» WHAT THIS TASK INVOLVES
From the entries, copy out every line in which the word "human" is found.

─── DATA SUPPLIED ───

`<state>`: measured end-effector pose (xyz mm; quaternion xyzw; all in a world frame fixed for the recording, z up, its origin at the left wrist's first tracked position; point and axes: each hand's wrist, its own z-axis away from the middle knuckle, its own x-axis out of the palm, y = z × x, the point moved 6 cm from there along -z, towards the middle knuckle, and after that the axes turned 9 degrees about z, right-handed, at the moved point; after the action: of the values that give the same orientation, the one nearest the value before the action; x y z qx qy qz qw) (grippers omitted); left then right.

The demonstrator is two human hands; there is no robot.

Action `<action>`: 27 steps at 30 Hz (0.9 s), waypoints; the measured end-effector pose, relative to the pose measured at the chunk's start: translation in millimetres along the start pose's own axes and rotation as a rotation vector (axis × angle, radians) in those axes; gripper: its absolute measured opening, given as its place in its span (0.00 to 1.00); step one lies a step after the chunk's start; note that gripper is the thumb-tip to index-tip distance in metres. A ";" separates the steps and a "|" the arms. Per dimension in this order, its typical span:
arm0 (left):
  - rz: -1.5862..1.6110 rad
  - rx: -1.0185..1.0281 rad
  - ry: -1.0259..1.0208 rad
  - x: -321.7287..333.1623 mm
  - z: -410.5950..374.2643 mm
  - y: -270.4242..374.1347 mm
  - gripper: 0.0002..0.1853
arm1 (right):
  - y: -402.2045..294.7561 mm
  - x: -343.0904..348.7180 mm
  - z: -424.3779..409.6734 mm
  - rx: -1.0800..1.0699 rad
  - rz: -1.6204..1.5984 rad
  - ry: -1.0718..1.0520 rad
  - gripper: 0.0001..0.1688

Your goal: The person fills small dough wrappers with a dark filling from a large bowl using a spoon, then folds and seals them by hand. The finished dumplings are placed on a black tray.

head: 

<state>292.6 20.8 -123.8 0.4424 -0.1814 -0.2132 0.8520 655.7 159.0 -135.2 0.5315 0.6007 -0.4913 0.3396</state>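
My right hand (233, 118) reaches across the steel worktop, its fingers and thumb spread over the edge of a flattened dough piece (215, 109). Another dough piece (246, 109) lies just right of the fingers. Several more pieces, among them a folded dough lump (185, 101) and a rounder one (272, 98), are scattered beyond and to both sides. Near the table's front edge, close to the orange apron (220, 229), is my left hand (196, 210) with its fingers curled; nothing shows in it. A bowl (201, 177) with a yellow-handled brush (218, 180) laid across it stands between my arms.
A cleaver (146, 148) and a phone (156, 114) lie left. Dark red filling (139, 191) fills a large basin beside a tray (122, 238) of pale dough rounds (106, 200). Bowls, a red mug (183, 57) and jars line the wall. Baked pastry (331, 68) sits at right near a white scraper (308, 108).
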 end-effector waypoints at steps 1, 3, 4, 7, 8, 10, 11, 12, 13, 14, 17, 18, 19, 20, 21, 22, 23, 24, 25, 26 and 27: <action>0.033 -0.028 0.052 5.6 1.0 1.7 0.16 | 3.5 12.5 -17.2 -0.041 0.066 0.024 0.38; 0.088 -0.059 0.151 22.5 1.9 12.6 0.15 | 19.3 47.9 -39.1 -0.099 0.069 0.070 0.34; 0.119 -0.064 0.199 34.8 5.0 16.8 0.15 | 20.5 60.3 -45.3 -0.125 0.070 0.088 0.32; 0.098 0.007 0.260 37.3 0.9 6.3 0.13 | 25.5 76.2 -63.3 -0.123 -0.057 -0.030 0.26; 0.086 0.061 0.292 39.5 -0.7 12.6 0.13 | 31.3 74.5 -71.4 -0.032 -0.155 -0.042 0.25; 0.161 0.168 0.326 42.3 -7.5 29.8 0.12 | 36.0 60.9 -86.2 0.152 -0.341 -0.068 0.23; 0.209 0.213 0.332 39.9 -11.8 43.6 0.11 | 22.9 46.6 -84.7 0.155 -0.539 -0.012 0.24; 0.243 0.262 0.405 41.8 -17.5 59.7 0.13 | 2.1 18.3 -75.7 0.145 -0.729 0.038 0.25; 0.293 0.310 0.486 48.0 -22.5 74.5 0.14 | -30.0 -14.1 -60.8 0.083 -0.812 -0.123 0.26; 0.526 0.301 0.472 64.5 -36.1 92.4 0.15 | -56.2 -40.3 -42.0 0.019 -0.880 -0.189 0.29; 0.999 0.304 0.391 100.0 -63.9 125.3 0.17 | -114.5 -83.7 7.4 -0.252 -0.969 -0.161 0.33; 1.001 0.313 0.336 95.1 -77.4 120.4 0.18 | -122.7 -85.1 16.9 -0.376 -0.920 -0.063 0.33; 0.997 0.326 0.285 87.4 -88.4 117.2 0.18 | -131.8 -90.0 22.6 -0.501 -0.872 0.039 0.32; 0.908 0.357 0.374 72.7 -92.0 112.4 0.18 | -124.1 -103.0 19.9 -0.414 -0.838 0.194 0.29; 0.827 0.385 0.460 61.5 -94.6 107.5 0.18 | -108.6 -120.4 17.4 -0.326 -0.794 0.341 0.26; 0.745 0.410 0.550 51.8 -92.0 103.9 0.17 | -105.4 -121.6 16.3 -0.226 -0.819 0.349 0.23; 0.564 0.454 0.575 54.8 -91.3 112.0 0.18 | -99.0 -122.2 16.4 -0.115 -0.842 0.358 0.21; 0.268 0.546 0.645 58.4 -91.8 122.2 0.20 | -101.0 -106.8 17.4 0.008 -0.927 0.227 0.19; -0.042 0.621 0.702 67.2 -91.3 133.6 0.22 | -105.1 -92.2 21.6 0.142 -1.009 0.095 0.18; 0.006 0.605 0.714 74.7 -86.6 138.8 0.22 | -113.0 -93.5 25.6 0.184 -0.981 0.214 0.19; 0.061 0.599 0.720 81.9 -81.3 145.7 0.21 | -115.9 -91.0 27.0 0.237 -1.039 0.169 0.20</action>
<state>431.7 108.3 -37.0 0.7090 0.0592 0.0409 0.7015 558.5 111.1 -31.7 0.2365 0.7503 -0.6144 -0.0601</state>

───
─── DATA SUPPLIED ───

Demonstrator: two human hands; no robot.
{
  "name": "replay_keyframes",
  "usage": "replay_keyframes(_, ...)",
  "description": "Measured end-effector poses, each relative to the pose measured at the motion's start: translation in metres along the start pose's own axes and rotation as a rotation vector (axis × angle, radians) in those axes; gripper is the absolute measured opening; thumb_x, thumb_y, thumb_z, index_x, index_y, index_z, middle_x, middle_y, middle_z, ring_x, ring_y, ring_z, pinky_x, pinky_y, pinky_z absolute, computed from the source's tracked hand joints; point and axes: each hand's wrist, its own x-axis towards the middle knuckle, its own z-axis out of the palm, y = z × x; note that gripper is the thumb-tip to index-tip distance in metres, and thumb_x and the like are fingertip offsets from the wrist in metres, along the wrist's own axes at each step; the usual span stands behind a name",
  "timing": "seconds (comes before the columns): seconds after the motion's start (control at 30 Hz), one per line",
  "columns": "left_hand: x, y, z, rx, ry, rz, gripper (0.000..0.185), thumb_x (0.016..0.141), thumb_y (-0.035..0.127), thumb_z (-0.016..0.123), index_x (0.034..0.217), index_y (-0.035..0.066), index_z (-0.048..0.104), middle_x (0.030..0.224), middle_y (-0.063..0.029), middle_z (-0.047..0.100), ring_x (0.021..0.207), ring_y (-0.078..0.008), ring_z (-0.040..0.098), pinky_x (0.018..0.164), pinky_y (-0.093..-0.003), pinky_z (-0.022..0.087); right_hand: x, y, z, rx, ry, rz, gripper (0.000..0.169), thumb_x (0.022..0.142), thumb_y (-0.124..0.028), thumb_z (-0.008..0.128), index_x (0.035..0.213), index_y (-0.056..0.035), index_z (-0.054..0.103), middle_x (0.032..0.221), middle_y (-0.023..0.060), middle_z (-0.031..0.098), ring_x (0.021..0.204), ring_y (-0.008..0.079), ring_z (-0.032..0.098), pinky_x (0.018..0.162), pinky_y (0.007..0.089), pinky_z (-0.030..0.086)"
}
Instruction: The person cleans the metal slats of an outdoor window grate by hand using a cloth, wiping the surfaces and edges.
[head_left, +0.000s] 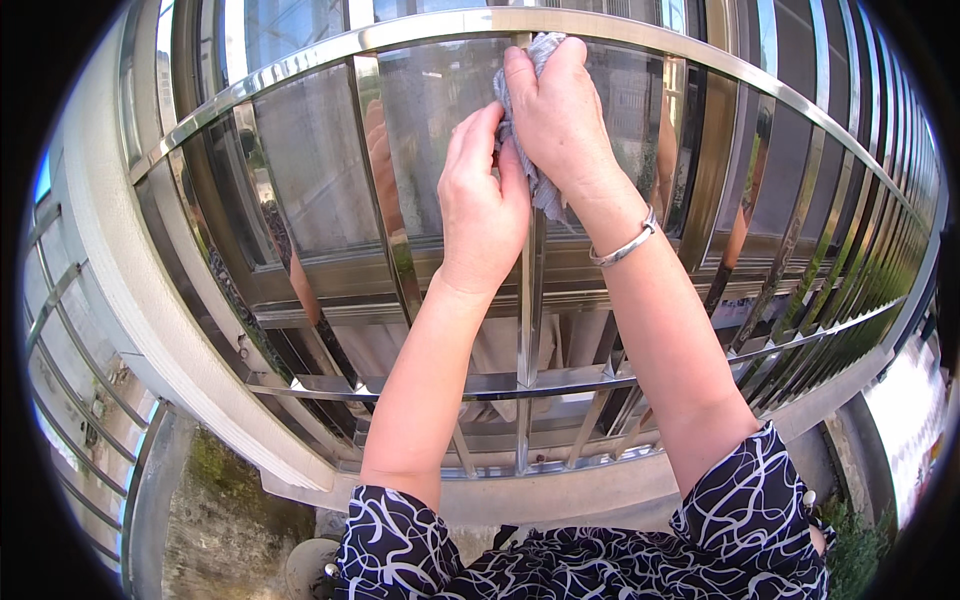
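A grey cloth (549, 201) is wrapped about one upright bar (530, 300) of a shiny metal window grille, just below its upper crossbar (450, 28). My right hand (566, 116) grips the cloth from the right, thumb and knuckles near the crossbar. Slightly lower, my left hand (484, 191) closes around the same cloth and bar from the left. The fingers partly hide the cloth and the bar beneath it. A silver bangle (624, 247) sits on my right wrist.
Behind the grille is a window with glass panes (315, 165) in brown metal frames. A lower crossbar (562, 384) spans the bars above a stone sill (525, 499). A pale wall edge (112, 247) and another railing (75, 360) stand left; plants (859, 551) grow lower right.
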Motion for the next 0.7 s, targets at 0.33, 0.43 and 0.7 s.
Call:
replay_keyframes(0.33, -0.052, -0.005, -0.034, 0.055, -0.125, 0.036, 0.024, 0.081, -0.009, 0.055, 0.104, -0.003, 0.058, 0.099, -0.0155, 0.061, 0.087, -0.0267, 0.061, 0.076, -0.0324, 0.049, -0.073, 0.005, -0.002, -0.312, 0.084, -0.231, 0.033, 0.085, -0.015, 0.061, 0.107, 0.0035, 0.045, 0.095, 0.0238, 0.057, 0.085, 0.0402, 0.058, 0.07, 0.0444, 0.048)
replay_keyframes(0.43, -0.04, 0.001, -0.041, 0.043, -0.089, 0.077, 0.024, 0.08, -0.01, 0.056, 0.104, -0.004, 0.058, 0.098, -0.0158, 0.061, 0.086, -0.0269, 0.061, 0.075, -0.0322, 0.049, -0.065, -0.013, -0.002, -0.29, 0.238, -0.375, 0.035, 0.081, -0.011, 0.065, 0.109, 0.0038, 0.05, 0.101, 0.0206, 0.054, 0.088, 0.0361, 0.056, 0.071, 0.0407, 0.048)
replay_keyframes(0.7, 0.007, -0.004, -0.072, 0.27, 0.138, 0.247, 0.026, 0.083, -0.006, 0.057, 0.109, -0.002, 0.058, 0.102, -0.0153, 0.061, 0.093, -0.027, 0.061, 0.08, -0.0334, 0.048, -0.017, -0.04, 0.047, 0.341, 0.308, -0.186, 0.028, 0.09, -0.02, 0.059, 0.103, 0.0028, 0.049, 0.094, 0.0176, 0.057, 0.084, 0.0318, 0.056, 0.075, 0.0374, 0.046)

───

» ANSWER BOX
The demonstrator is two human hands; there is no robot.
Demonstrator: two human hands; no robot.

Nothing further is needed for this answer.